Se conoce que, inspirados en los escritos fundacionales de Mariano Moreno y Manuel Belgrano, los literatos separatistas de la Argentina naciente se guiaron también por la gravitación de Juan Jacobo Rousseau, sobre quien dijo Moreno: “Este hombre inmortal que formó la admiración de su siglo y que será el asombro de todas las edades”.

Promovida por Moreno, en 1812 se inauguró la primera biblioteca pública de Buenos Aires y en su primer mes de vida los habitantes de Buenos Aires ya habían donado más de 2.000 libros.

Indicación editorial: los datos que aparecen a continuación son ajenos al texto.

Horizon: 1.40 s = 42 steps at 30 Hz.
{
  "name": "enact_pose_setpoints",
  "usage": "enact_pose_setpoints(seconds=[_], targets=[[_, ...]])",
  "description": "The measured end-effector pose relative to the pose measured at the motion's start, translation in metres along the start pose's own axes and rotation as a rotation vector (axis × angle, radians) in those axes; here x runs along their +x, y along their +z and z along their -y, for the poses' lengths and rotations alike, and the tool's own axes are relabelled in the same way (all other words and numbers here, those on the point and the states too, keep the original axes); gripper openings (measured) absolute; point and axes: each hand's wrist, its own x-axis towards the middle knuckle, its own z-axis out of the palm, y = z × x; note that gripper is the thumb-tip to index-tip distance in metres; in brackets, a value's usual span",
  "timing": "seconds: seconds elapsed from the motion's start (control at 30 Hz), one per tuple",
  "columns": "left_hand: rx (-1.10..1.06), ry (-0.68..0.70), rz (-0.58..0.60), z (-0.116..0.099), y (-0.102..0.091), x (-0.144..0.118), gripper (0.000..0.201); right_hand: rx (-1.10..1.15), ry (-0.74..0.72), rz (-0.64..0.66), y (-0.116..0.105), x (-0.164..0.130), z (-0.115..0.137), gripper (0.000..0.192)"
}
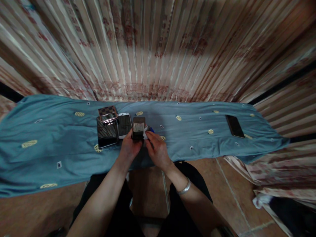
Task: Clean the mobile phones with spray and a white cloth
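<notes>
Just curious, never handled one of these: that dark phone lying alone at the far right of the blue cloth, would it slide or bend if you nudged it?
The dark phone looks like a flat rigid slab, so probably no bending. Lying flat, it should not roll or tip. The blue cloth is soft and slightly wrinkled, so a push would likely drag the fabric rather than glide.

Home rm: striped curtain [158,49], tiled floor [148,187], cloth-covered bench [49,148].
</notes>
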Motion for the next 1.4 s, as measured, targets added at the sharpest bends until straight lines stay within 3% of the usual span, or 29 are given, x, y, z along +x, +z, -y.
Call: enact_pose_setpoints(seconds=[0.37,0.57,0.73,1.03,1.27,1.4], targets=[[-0.095,-0.153,-0.160,0.005,0.014,-0.010,0.015,-0.031,0.059,-0.046,-0.010,0.006,-0.014,0.040],[-0.091,-0.174,-0.066,0.008,0.020,-0.018,0.009,0.039,0.096,-0.121,-0.018,0.015,-0.022,0.038],[-0.228,-0.251,-0.141,0.006,0.029,-0.023,0.010,0.143,0.198,-0.172,-0.022,0.019,-0.025,0.034],[-0.276,-0.203,-0.232,-0.009,0.038,-0.020,0.030,0.183,0.203,-0.057,-0.017,0.010,-0.016,0.032],[-0.234,-0.241,-0.157,-0.004,0.039,-0.021,0.022,0.214,0.228,-0.121,-0.016,0.012,-0.023,0.034],[-0.237,-0.198,-0.167,-0.004,0.035,-0.017,0.022,0.231,0.233,-0.074,-0.016,0.010,-0.019,0.031]])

Pero se conoce también que el conservadorismo y la cultura colonial no se habían replegado. Como señala Guillermo Ara, salvo excepciones, la literatura nativa seguía como anclada al espíritu de España. “La literatura argentina —lo que así se llamaría después— nació colonial y constituyó, hasta el primer cuarto del siglo XIX, una parcela del orbe español, afirmado en América desde la conquista. El problema de una independencia cultural no se planteó entre nosotros en los términos de urgencia y afirmación que caracterizaron la ruptura de vinculos políticos con España”.

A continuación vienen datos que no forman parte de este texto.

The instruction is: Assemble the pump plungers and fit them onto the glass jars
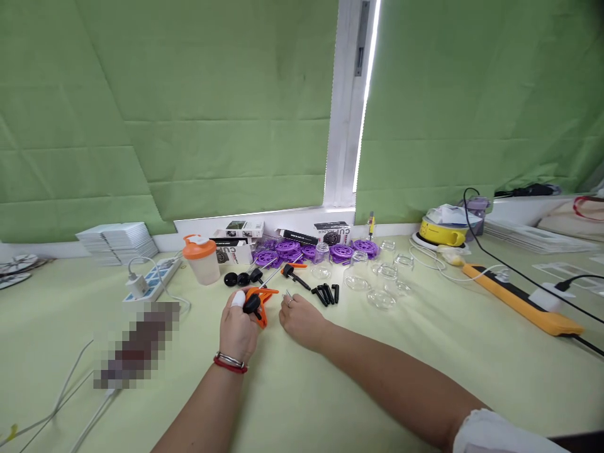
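Note:
My left hand (238,327) is closed around an orange plastic frame (262,314) with a round black knob (251,305) at its front; the thumb wears a white cover. Just to the right, my right hand (304,322) is closed with the fingertips pinched low over the table; what they hold, if anything, I cannot make out. Beyond the hands lie several black knobs (243,279), a black-headed rod (296,277) and several short black pegs (325,294). Thin metal rods (274,275) reach toward the purple wheel-like parts (289,250).
Clear glass cups (383,296) stand at the right, behind my right hand. An orange-lidded shaker (201,261) and a white power strip (153,282) are on the left. Printed boxes (236,253) line the back. A yellow tape measure-like container (441,233) and an orange power strip (523,301) sit right.

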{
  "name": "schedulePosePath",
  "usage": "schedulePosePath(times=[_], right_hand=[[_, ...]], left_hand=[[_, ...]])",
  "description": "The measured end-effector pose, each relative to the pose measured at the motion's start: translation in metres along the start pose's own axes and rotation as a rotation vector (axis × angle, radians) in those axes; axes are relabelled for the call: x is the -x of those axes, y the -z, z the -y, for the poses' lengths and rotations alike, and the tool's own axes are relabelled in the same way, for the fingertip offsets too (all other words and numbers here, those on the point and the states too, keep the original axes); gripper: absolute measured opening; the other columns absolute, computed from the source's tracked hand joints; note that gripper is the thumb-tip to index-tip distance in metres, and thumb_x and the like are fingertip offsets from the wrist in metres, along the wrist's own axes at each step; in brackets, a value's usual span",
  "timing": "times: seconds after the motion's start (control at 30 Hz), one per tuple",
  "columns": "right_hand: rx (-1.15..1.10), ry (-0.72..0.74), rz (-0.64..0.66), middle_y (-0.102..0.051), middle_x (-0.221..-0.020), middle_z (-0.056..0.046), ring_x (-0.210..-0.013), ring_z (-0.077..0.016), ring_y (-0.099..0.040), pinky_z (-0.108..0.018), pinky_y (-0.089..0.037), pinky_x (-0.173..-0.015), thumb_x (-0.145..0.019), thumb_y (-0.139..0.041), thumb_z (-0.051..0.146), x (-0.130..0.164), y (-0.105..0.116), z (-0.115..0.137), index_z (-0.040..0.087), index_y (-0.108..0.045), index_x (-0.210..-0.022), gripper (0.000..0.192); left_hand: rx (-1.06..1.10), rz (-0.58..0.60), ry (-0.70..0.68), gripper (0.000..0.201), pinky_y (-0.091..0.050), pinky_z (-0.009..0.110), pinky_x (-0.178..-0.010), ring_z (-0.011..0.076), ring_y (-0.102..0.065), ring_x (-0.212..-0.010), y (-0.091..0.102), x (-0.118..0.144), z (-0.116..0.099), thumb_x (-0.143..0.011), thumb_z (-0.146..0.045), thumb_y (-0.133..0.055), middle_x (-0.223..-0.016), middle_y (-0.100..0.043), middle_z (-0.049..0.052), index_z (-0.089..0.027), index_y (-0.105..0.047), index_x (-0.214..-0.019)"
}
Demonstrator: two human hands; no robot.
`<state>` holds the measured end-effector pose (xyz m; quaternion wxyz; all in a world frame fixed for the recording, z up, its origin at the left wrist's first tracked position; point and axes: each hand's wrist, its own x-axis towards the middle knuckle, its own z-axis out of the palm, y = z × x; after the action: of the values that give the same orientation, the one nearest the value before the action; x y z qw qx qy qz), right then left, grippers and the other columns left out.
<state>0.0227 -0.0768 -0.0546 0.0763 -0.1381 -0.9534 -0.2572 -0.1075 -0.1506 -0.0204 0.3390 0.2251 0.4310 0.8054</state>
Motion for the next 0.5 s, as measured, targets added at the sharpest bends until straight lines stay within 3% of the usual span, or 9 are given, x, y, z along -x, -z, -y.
schedulePosePath(times=[0.1, 0.3, 0.5], right_hand=[[0.017, -0.050, 0.005, -0.067, -0.083, -0.017, -0.097, -0.0278, -0.053, -0.038, -0.037, -0.076, -0.082, -0.052, 0.012, 0.002, 0.002, 0.001, 0.007, -0.065, -0.086, 0.014], [-0.031, -0.038, -0.001, -0.065, -0.077, -0.012, -0.083, -0.0218, -0.055, -0.036, -0.036, -0.074, -0.085, -0.049, 0.010, 0.012, 0.013, 0.010, 0.009, -0.063, -0.082, 0.015], [-0.061, 0.129, -0.019, -0.062, -0.071, -0.010, -0.076, -0.0216, -0.052, -0.035, -0.033, -0.067, -0.082, -0.050, 0.008, 0.034, 0.027, 0.024, 0.011, -0.063, -0.075, 0.015]], left_hand=[[-0.010, -0.020, -0.004, 0.015, -0.043, 0.025, -0.054, 0.0118, -0.054, -0.055, 0.001, -0.001, 0.002, -0.075, -0.025, -0.052, -0.068, -0.061, 0.000, -0.015, -0.060, -0.083], [-0.036, -0.011, 0.002, 0.016, -0.042, 0.025, -0.053, 0.0120, -0.053, -0.055, 0.000, -0.001, 0.003, -0.074, -0.028, -0.053, -0.066, -0.060, 0.000, -0.016, -0.060, -0.082], [-0.079, 0.010, 0.018, 0.020, -0.041, 0.025, -0.052, 0.0125, -0.053, -0.054, 0.001, 0.000, 0.007, -0.074, -0.030, -0.052, -0.065, -0.060, 0.001, -0.015, -0.059, -0.086]])
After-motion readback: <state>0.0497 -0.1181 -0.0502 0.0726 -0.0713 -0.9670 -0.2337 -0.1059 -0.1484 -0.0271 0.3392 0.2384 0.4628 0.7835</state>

De allí que sean muchos los críticos que señalen a Esteban Echevarría (1805-1851), como al primero que plasmó –especialmente a través de su cuento “El Matadero”- una literatura nacional autónoma y fundacional, sin que ello signifique, agregan, desestimar el fuerte intento separatista y de libertad que anidó en la literatura gauchesca y en el nuevo sentimiento que inspiraba a muchos escritores.

Leonor Fleming dijo de Echeverría que “a partir del redescubrimiento de Dante por los románticos europeos, con Byron a la cabeza, los ecos de esa relectura llegan al Río de la Plata de la mano de la generación romántica de 1837” y que es Echeverría el que irradia ese autor sobre Bartolomé Mitre, que traduce La Divina Comedia. Los románticos americanos también adoptan a Byron, como inspirador.

EL ESCENARIO

Además de los rastrojos ideológicos que maleaban el terreno –con posturas nobles en muchos casos, pero claramente contrarias a todo impulso revolucionario, como fue la de Liniers finalmente fusilado por la Revolución- el desafío que enfrentaban los políticos y también los intelectuales consistía en cómo poder sembrar semillas independentistas en un territorio ganado por siglos monárquicos, todavía cercado por poderosos ejércitos españoles y por el desaliento de extensiones ilimitadas y desérticas.

El foco en nuestro virreinato de la Revolución de Mayo fue, sin dudas, la ciudad de Buenos Aires, que en 1810 sólo tenía algo menos de 40 mil habitantes –con casi una cuarta parte de ellos españoles o de ascendencia ibérica- y una superficie de 25 cuadras desde el río hacia el Oeste y de algo más de 15 cuadras desde San Telmo hasta la Recoleta arriba. A pesar de que no se realizaban censos, se estimaba entonces que lo que hoy es la totalidad del territorio argentino tenía sólo unos 300 mil habitantes y que otros 300 mil pertenecían a las tribus indígenas diseminadas en el aún inaccesible mapa.

La economía del hasta entonces Virreynato del Río de la Plata no representaba ningún interés mayor, ni para España ni para otros países. Los únicos productos que generaban intercambio eran la plata y el cuero, sin artesanías agregadas.

Muchos críticos señalan a Esteban Echevarría (1805-1851), como al primero que plasmó -especialmente a través de su cuento “El Matadero”- una literatura nacional autónoma y fundacional

Estos datos comunes a la mayor parte del Continente –dicen los historiadores- no hacen sino valorar el enorme esfuerzo cultural y político desplegado por los revolucionarios de Caracas, Bogotá, Guayaquil, Lima, Charcas, Chuquisaca, Santiago de Chile, Córdoba, Salta, Buenos Aires, Montevideo- en donde los independistas se ilustraban leyendo a los ideólogos de la Revolución Francesa, a los doctrinarios estadounidenses o a filósofos ingleses.

En nuestra tierra, desde esos grupos ciertamente reducidos partieron como rayos excéntricos las expediciones originales de la Primera Junta, la de Belgrano y luego la libertadora de San Martín, secundadas, claro está, por la firmeza en la defensa de la soberanía popular por parte de un racimo de caudillos regionales, como Artigas en la otra orilla, Güemes en el Norte y otros que apuntaban, antes que nada, a la independencia.